Der Friedenstag in Chemnitz am 8. März 2025 war der dritte nach dem Überfall Russlands (dem zweiten nach 2014) auf die Ukraine und der zweite nach dem Massaker der Hamas in Israel.
Bei der Feier wie auch der Verleihung des Friedenspreises am Freitag spielten beide Ereignisse keine nennenswerte Rolle. Versöhnung stand im Mittelpunkt des Gedenkens. Deshalb war der Domprobst von Coventry angereist, um bei der Weihe des Nagelkreuzes von Coventry in der Jakobikirche dabei zu sein.
Es ist bemerkenswert, dass es eine Versöhnung zwischen Engländern und Deutschen gibt, nach all dem, was passiert ist. Doch der Prozess begann erst 1945. Zuvor war Großbritannien in die Anti-Hitler-Koalition eingetreten, hat sich an der Eröffnung der Westfront beteiligt, hat deutsche Städte, darunter Chemnitz, bombardiert. Vorher war keine Versöhnung möglich.
Zum Friedenstag waren keine ukrainischen Vertreter eingeladen, keine Politiker, keine Flüchtlinge. Dafür aber Putin-Versteher Michael Kretschmer. Die Ukrainer können im Moment nicht an Versöhnung mit Russland denken. Es geht ums Überleben. Also hätten sie die Festlichkeit stören können, besser nicht einladen.
Ganz im Kontrast dazu stand die Eröffnung der Literaturtage „Leselust goes Europe“ am Freitag im Weltecho. Der ukrainische Schriftsteller Juri Andruchowytsch zelebrierte zusammen mit der polnischen Band Karbido eine mitreißende, doch schmerzhafte Performance mit Texten aus seinem Roman „Radio Nacht“. Zuvor die üblichen Grußworte. Darunter von der Chemnitzer Kulturbürgermeisterin Dagmar Ruscheinsky. Die Standing Ovations am Ende des Abends erlebte sie nicht mehr mit, hatte wohl noch andere Termine am späten Abend abzuhaken. Aber um Versöhnung geht es eben bei Andruchowytsch auch nicht. Er hat das falsche Thema gewählt.
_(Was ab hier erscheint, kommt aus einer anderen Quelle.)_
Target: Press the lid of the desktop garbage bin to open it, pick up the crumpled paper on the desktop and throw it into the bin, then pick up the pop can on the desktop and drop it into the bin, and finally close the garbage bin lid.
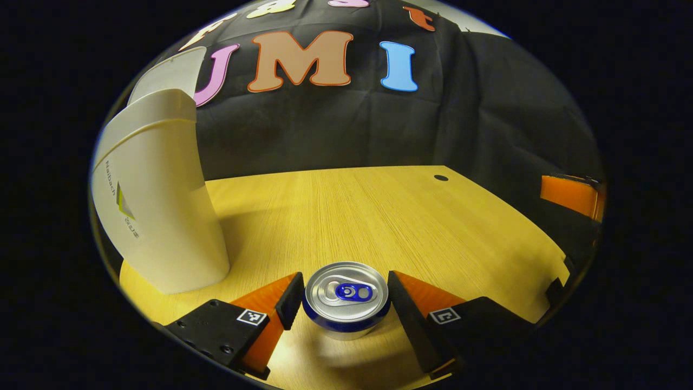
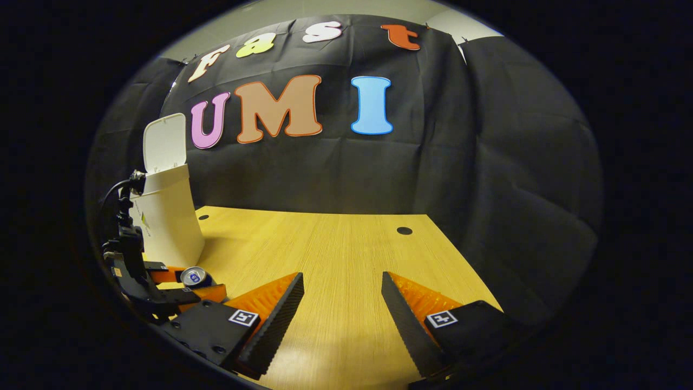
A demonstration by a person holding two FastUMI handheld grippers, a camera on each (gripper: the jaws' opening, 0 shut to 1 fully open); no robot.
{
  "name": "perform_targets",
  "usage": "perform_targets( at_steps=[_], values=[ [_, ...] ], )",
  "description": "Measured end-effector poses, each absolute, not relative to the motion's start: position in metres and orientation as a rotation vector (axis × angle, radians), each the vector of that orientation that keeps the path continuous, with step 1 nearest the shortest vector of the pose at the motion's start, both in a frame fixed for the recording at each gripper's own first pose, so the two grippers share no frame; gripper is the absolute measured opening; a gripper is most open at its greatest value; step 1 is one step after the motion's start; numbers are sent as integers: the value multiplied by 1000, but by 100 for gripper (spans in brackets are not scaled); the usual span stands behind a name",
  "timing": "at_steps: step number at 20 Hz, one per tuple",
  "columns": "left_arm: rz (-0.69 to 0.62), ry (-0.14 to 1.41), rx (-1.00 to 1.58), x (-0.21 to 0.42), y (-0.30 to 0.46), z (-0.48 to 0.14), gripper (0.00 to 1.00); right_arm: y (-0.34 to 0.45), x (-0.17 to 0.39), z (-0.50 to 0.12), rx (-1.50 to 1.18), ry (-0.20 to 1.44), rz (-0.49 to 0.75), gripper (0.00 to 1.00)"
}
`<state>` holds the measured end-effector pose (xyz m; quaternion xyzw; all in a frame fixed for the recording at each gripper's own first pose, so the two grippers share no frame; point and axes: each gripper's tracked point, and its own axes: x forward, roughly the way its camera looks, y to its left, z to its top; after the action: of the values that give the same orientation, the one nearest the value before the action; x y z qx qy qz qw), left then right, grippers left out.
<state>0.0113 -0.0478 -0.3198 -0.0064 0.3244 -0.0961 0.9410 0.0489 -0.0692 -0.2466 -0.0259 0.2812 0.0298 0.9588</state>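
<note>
A silver pop can with a blue tab stands upright on the wooden desktop, between the fingers of my left gripper. That gripper is open, one finger on each side of the can with a thin gap on the left. The white garbage bin stands just left of it, its lid tipped up and open. In the right gripper view the bin, the can and the left gripper sit at far left. My right gripper is open over bare desktop, holding nothing.
The desktop has small dark holes near its back edge. The black cloth wall rises right behind the desk. An orange part shows at the right edge of the left gripper view.
</note>
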Motion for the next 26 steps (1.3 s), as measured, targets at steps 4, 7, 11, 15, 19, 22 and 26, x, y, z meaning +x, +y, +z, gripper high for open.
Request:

Zur Feier des Friedenstages war Nirit Sommerfeld eingeladen, dann wieder ausgeladen. Sie hat die geplante Rede online veröffentlicht. Warum durfte sie nicht dabei sein? Sie setzt sich für Versöhnung ein. Zwischen Juden und Palästinensern. Das geht nicht, ohne die Politik der israelischen Regierung zu kritisieren. Das aber ist in Deutschland gegenwärtig nicht opportun.
Der Konflikt in Israel ist eine viel komplexere Gemengelage als der Krieg gegen die Ukraine. Da steht fest, wer der Aggressor ist. Die Schuld für die Verbrechen des 7. Oktober 2023 ist auch völlig klar. Doch das politische Umfeld, über Jahrzehnte gewachsen, ist nicht geeignet für einseitige Schuldzuweisungen.
Der Begriff des Friedens ist in der Gegenwart kontaminiert. Kohlmanns Neonazi-Truppe marschiert jeden Montag mit Friedenstauben-Fahnen durch Chemnitz. Und Uwe Steimle, nicht weniger rechts, vergöttert die Friedenstaube und wird immer wieder von Uwe Dziuballa, nach eigener Darstellung Jude, nach Chemnitz eingeladen, um hier sein Gesabber abzulassen. Und dann gibt es noch die Wagenknechte, die links sein möchten, aber dem größten Aggressor und Diktator der Gegenwart hörig verfallen sind.
Der Chemnitzer Friedenstag hat sich unglaubwürdig gemacht. Sollte er vielleicht für eine Weile pausieren?